_What is expected_
Would you please copy every line below that includes the string "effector"?

------------------------------------

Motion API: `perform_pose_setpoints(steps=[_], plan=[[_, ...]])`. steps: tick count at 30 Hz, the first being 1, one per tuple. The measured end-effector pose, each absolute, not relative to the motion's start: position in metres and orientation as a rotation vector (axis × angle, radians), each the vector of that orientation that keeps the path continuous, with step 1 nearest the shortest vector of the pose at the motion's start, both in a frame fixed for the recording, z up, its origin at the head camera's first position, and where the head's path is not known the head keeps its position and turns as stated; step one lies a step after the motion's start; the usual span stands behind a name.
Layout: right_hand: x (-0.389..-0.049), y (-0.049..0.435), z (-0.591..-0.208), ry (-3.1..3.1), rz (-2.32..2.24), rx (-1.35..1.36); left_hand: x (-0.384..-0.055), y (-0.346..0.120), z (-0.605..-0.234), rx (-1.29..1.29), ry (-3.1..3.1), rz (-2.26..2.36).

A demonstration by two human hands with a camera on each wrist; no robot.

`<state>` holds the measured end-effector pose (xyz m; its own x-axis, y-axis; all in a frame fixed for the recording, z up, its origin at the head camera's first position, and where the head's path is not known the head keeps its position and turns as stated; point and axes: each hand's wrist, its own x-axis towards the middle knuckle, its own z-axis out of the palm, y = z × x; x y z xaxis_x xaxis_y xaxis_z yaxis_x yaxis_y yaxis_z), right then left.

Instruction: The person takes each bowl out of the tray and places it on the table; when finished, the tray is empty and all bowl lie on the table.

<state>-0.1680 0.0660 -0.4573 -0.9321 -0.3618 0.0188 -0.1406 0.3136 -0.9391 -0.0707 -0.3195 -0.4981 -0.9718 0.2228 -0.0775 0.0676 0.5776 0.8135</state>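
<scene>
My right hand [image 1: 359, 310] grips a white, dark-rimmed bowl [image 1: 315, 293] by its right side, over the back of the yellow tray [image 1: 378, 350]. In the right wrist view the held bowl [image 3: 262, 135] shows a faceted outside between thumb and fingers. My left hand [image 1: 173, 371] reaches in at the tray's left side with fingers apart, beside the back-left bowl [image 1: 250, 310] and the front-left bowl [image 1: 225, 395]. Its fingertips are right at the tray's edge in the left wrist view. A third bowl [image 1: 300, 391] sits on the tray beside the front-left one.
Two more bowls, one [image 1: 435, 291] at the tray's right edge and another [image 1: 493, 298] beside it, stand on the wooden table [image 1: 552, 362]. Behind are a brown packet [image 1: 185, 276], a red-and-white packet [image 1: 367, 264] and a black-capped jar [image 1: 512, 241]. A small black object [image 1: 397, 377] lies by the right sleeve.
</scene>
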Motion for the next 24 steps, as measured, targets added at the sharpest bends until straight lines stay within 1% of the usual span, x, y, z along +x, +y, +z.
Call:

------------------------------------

_Result for this exercise_
Motion API: `perform_pose_setpoints(steps=[_], plan=[[_, ...]])`. steps: tick count at 30 Hz, the first being 1, one per tuple. The measured end-effector pose, each absolute, not relative to the motion's start: position in metres and orientation as a rotation vector (axis × angle, radians), each the vector of that orientation that keeps the path continuous, with step 1 nearest the shortest vector of the pose at the motion's start, both in a frame fixed for the recording, z up, its origin at the head camera's first position, and where the head's path is not known the head keeps its position and turns as stated; step one lies a step after the motion's start; the usual span stands behind a name.
`<state>` holds the measured end-effector pose (xyz m; its own x-axis, y-axis; all in a frame fixed for the recording, z up, its origin at the head camera's first position, and where the head's path is not known the head keeps its position and turns as stated; point and axes: each hand's wrist, its own x-axis towards the middle knuckle, its own z-axis out of the palm, y = z × x; x y z xaxis_x xaxis_y xaxis_z yaxis_x yaxis_y yaxis_z), right then left.

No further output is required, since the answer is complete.